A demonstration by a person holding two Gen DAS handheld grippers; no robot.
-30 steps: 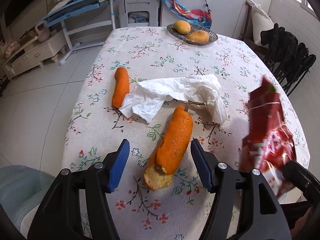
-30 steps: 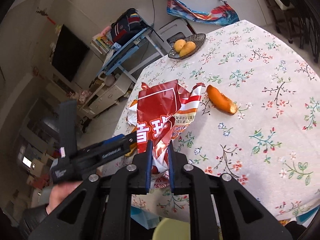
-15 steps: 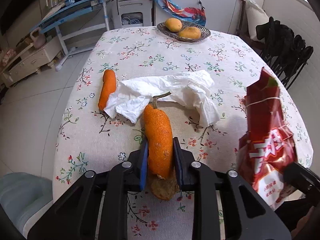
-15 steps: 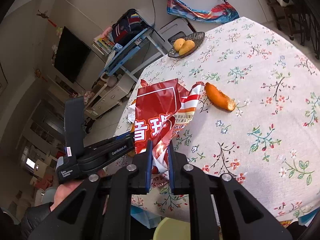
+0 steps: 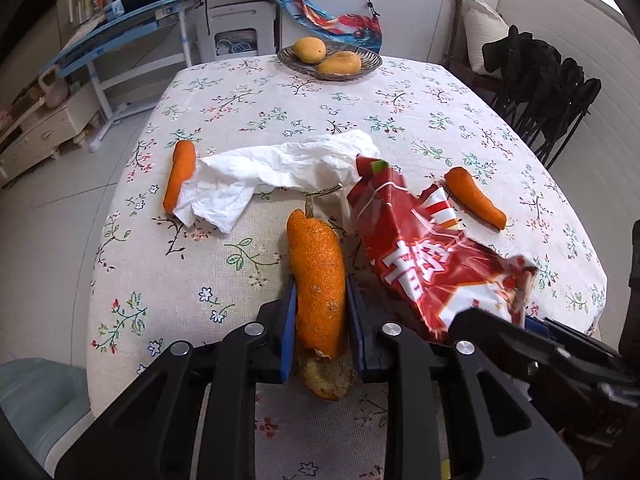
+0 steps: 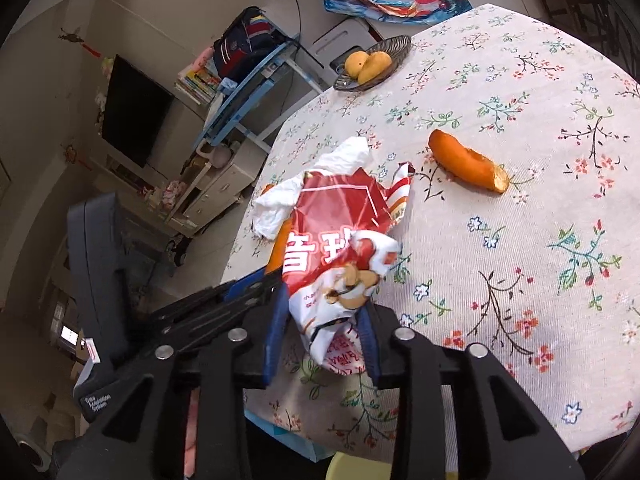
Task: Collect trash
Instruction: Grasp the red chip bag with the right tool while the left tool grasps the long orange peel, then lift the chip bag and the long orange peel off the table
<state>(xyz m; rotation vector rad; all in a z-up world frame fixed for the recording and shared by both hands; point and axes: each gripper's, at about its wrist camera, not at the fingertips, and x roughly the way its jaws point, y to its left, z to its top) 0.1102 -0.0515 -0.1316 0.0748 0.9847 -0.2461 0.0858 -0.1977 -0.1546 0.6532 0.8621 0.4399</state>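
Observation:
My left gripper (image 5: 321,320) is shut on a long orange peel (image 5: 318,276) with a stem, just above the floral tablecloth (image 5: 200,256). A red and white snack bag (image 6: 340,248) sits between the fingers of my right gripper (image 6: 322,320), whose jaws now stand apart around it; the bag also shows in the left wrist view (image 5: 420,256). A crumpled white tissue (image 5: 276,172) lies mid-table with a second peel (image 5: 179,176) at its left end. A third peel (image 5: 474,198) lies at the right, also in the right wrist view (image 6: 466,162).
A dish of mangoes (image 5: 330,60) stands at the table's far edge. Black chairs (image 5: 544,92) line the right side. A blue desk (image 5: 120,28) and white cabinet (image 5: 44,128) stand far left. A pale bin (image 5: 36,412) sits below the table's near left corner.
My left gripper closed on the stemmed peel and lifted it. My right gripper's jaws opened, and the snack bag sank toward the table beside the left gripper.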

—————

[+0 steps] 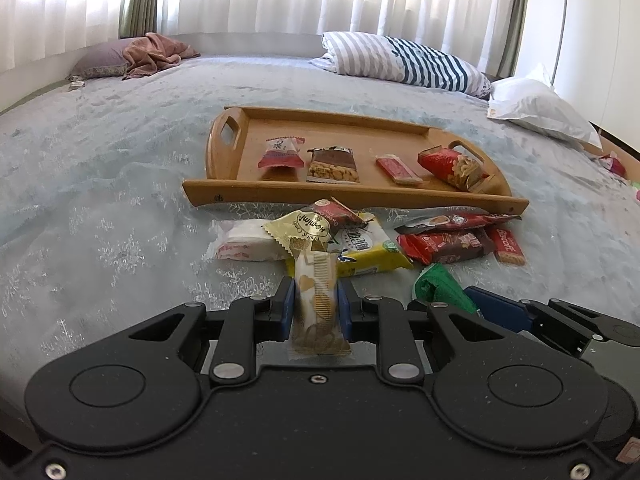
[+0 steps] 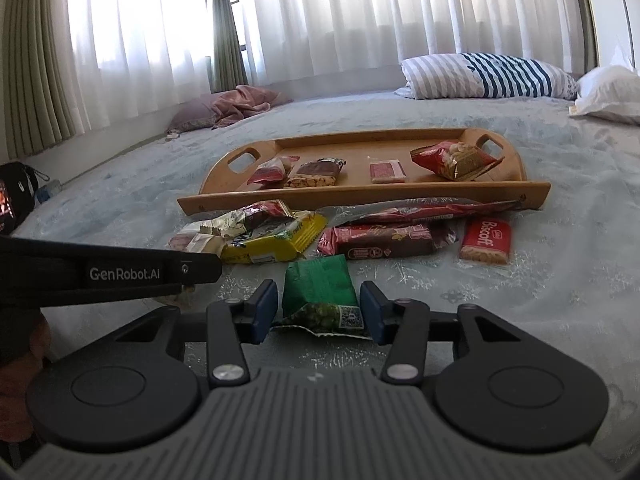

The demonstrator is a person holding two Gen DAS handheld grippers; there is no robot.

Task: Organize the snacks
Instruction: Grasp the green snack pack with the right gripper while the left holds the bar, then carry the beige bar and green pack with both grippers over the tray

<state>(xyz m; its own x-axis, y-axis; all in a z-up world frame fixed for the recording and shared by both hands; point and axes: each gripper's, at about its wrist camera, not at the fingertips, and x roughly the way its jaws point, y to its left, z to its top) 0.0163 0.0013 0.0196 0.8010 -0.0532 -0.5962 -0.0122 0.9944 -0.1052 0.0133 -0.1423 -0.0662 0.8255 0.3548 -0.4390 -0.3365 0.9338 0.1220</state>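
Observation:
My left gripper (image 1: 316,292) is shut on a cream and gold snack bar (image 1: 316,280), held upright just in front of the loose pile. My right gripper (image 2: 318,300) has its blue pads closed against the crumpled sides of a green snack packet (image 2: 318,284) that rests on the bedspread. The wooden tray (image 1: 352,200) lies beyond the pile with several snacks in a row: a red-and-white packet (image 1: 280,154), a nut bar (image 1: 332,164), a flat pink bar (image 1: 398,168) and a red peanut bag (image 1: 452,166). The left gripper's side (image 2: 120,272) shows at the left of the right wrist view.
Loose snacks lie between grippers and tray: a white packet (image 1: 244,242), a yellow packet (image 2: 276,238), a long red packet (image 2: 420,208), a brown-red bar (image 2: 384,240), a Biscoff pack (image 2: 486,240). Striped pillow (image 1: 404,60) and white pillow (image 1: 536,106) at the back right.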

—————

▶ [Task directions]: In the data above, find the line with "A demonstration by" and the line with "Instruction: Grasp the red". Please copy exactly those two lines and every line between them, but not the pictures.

▶ [Response area]:
A demonstration by a person holding two Gen DAS handheld grippers; no robot.
-30 steps: 
-30 steps: 
-15 steps: 
-15 steps: 
+0 steps: 
+0 steps: 
Task: Collect trash
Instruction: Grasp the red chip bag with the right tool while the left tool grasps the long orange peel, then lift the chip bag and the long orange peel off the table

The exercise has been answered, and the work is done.